Mechanics of Materials

Mechanics of Materials (also called Strength of Materials) studies the behavior of solid bodies subjected to various types of loading. This discipline bridges the gap between statics and structural design, enabling engineers to determine stresses, strains, and deformations in structural elements.

Stress and Strain

Normal Stress

Normal stress ( $\sigma$ ) is the internal force per unit area acting perpendicular to a cross-section:

\sigma = \frac{P}{A}

Where:

$P$ = axial force (N or kN)
$A$ = cross-sectional area (m $^2$ or mm $^2$ )

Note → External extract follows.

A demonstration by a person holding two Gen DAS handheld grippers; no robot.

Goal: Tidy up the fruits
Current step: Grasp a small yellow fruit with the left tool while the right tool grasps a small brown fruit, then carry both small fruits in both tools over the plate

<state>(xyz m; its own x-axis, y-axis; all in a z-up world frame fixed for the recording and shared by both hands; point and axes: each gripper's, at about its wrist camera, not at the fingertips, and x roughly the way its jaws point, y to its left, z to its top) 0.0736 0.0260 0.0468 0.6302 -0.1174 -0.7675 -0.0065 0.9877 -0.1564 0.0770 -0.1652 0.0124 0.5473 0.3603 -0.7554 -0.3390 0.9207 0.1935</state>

Units: Pascal (Pa) = N/m $^2$ , or more commonly MPa = N/mm $^2$

Tensile stress: Positive (stretching) Compressive stress: Negative (shortening)

Normal Strain

Normal strain ( $\varepsilon$ ) is the change in length per unit original length:

\varepsilon = \frac{\delta}{L} = \frac{\Delta L}{L}

Strain is dimensionless but often expressed in units of mm/mm or as a percentage.

Hooke's Law

For linear elastic materials:

\sigma = E \varepsilon

Where $E$ is the modulus of elasticity (Young's modulus), typically:

Steel: $E \approx 200$ GPa
Concrete: $E \approx 25-35$ GPa
Aluminum: $E \approx 70$ GPa

Deformation Under Axial Load

\delta = \frac{PL}{AE}

For members with varying cross-sections or loads:

\delta = \sum_i \frac{P_i L_i}{A_i E_i} = \int_0^L \frac{P(x)}{A(x)E} dx

Poisson's Ratio

When a material is stretched axially, it contracts laterally:

\nu = -\frac{\varepsilon_{lateral}}{\varepsilon_{axial}}

Typical values:

Steel: $\nu \approx 0.3$
Concrete: $\nu \approx 0.15-0.20$
Rubber: $\nu \approx 0.5$

Shear Stress and Strain

Shear Stress

\tau = \frac{V}{A}

Where $V$ is the shear force and $A$ is the area over which it acts.

Shear Strain

\gamma = \frac{\delta_s}{h}

Where $\delta_s$ is the shear displacement and $h$ is the height.

Shear Modulus

\tau = G \gamma

Relationship between elastic constants:

G = \frac{E}{2(1 + \nu)}

Stress-Strain Relationships

Key Points on Stress-Strain Curve

Proportional Limit: End of linear region
Elastic Limit: Maximum stress for elastic behavior
Yield Point ( $\sigma_y$ ): Onset of plastic deformation
Ultimate Strength ( $\sigma_u$ ): Maximum stress
Fracture Point: Failure

Offset Yield Strength

For materials without clear yield point, use 0.2% offset method:

Draw a line parallel to the elastic region, offset by $\varepsilon = 0.002$ . The intersection with the stress-strain curve gives the yield strength.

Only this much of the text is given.